Variable fields in Logstash's Grok-Pattern


(nabil mohamed) #1

Dears ,

kindly i need some help for the below issue -->

-In the RAW data file that i am using in filebeat , has variable # of fields , and i need to build the Grok Pattern in logstash.

raw data -->
001:2019-04-17 00:00:00 003:201090743559 009:9116435510269278 010: 014:Vodafone 015:85 020:MT 036: 049: 053:367105977,367105978,367105979

001:2019-04-17 00:00:00 003:201090743559 009:9116435510269278 012:RemoteNotify 022:1 032:triggered_SMS by trigger id 99999999

001:2019-04-17 00:00:00 003:201012616667 009:3589600580689119 010: 014:Vodafone 015:85 020:MT 036: 049: 053:367105986,367105987,367105988

-so if you notice , you will find the fields are arranged in this manner , 001,002,003,004...............................................053,
-so what i need to do in grok pattern is -->
001:%{DATA:x} 002:%{DATA:y} 003:%{DATA:z} ..........................................
but please note that these fields are optional and vary from one record to another , and here is the problem , in which how can i add them optionally in the grok pattern ?

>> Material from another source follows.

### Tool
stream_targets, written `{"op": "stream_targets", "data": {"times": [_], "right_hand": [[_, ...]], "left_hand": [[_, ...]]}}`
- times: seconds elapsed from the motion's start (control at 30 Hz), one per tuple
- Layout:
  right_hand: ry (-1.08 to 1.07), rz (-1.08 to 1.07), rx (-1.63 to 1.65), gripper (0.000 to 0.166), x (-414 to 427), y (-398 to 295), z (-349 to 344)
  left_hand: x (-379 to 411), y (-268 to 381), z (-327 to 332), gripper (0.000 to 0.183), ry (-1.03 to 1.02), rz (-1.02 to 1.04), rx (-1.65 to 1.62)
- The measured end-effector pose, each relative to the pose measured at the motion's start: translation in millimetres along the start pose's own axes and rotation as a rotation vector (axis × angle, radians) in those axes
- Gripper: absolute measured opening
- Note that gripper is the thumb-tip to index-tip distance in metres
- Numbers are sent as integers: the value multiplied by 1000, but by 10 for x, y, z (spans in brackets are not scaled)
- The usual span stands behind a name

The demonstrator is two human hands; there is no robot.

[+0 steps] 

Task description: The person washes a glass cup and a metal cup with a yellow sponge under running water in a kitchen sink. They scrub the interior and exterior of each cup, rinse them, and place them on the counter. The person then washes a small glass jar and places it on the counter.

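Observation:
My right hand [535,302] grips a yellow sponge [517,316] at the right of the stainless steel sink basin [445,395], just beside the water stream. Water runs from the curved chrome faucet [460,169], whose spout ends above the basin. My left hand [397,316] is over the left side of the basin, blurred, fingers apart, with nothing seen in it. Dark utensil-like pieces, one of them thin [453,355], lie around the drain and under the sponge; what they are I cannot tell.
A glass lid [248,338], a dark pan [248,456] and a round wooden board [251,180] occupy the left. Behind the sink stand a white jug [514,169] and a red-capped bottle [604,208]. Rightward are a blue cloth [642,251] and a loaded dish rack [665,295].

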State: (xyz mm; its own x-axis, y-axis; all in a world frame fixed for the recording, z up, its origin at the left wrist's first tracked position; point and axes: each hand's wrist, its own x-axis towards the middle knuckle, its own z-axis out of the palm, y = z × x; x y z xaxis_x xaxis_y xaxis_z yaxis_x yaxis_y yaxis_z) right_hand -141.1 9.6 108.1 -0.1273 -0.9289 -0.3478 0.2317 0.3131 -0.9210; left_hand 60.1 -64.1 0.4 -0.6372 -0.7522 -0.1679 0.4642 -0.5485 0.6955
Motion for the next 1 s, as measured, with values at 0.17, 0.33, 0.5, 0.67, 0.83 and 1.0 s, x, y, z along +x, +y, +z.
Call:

-i tried something like this as a trial but it was rejected by grok pattern -->
001:%{DATA:x} (002:%{DATA:y})? (003:%{DATA:z})? ..........................................

regards ,
Nabil


#2

You might be better off trying to use a kv filter

kv { field_split_pattern => " 0" value_split => ":" whitespace => strict }

(nabil mohamed) #3

first of all ,

thanks as usual for your help , but please check the below as i have some point -->

output -->
"hits" : {
"total" : 30,
"hits" : [
{
"001" : "2019-04-18",
"source" : "/var/log/logstash-tutorial.log",
"09" : "3528700523825626 ",
"0" : "00:01",
"message" : "001:2019-04-18 00:00:01 003:201006773798 009:3528700523825626 012:RemoteNotify 022:1 032:triggered_SMS by trigger id 99999999",
"03" : "201006773798 ",
"22" : "1 ",
"32" : "triggered_SMS by trigger id 99999999",
"12" : "RemoteNotify ",
"@timestamp" : "2019-04-18T07:48:01.168Z"
}
- now we have separated as per your solution the fields but we have some points:
first : if we see the message above we could see that "001:2019-04-18 00:00:01"
is one field for "001" = "2019-04-18 00:00:01" .
second: this field "001" how can i identify it as a "date" to be used instead of elastic timestamp.
third: why index have 30 hits , despite that the raw data file has only 10 records ?!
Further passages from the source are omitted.